Many new moms feel happy one minute and sad the next. If you feel better after a week or so, you probably just had the "baby blues." If it takes you longer to feel better, you may have postpartum depression.

Postpartum depression can make you feel restless, anxious, fatigued and worthless. Some new moms worry they will hurt themselves or their babies. Unlike the "baby blues," postpartum depression does not go away quickly. Very rarely, new moms develop something even more serious. They may stop eating, have trouble sleeping and become frantic or paranoid.
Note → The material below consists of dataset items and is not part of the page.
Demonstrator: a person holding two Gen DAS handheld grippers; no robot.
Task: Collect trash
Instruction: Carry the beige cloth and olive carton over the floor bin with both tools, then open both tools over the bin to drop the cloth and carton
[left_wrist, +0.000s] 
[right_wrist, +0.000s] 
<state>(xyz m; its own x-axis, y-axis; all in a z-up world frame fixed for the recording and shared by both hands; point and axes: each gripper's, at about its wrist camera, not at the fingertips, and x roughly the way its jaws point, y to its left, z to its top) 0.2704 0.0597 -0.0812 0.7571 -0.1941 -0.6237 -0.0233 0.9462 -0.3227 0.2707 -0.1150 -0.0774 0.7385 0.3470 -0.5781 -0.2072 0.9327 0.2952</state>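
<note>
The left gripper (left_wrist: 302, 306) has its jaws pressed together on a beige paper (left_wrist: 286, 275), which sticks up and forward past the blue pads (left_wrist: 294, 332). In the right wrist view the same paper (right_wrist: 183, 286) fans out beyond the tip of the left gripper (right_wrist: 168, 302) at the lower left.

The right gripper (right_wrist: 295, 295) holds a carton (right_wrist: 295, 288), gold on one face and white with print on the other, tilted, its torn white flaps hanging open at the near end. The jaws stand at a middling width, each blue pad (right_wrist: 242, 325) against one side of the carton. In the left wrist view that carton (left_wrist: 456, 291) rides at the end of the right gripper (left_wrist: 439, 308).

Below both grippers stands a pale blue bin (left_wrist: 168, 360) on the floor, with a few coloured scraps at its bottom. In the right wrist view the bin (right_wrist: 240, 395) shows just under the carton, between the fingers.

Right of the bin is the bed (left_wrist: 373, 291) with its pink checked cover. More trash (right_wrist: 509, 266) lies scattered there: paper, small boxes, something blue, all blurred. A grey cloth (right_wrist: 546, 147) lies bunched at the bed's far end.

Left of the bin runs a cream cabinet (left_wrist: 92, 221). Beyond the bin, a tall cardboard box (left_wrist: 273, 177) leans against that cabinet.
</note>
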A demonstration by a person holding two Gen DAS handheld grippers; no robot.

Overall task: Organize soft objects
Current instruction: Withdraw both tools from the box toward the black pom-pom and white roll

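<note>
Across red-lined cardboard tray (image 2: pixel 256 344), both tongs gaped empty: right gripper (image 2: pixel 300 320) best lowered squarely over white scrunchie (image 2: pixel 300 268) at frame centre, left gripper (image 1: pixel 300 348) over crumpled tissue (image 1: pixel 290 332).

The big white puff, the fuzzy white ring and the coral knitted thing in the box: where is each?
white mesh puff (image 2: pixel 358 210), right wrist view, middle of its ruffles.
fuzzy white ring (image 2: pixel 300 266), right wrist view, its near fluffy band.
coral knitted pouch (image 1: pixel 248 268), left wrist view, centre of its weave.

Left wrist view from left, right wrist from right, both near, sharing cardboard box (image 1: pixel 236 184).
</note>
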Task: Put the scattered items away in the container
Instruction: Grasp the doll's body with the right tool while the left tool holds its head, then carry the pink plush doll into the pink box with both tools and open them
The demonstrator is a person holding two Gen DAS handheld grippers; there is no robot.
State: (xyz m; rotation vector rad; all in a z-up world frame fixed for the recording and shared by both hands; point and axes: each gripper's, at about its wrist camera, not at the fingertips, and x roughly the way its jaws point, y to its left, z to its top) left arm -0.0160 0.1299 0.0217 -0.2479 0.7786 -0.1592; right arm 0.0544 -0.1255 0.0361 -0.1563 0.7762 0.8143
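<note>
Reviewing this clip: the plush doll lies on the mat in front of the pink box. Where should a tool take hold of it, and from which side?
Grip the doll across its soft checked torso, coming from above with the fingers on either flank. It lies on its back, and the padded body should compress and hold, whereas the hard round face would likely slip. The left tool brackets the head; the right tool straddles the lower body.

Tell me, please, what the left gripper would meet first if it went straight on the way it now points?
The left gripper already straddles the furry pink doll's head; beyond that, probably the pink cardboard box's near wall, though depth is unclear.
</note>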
Women with this condition usually need to be hospitalized.

Researchers think that changes in your hormone levels during and after pregnancy may lead to postpartum depression. If you think you have it, tell your health care provider. Medicine and talk therapy can help you get well.

Understanding Postpartum Depression: Common but Treatable

Postpartum depression affects 10-15% of women any time from a month to a year after childbirth. Women with postpartum depression may feel restless, anxious, sad or depressed. They may have feelings of guilt, decreased energy and motivation, and a sense of worthlessness. They may also have sleep difficulties and undergo unexplained weight loss or gain. Some mothers may worry about hurting themselves or their baby. In extremely rare cases—less than 1% of new mothers—women may develop something called postpartum psychosis. It usually occurs within the first few weeks after delivery. Symptoms may include refusing to eat, frantic energy, sleep disturbance, paranoia and irrational thoughts. Women with postpartum psychosis usually need to be hospitalized.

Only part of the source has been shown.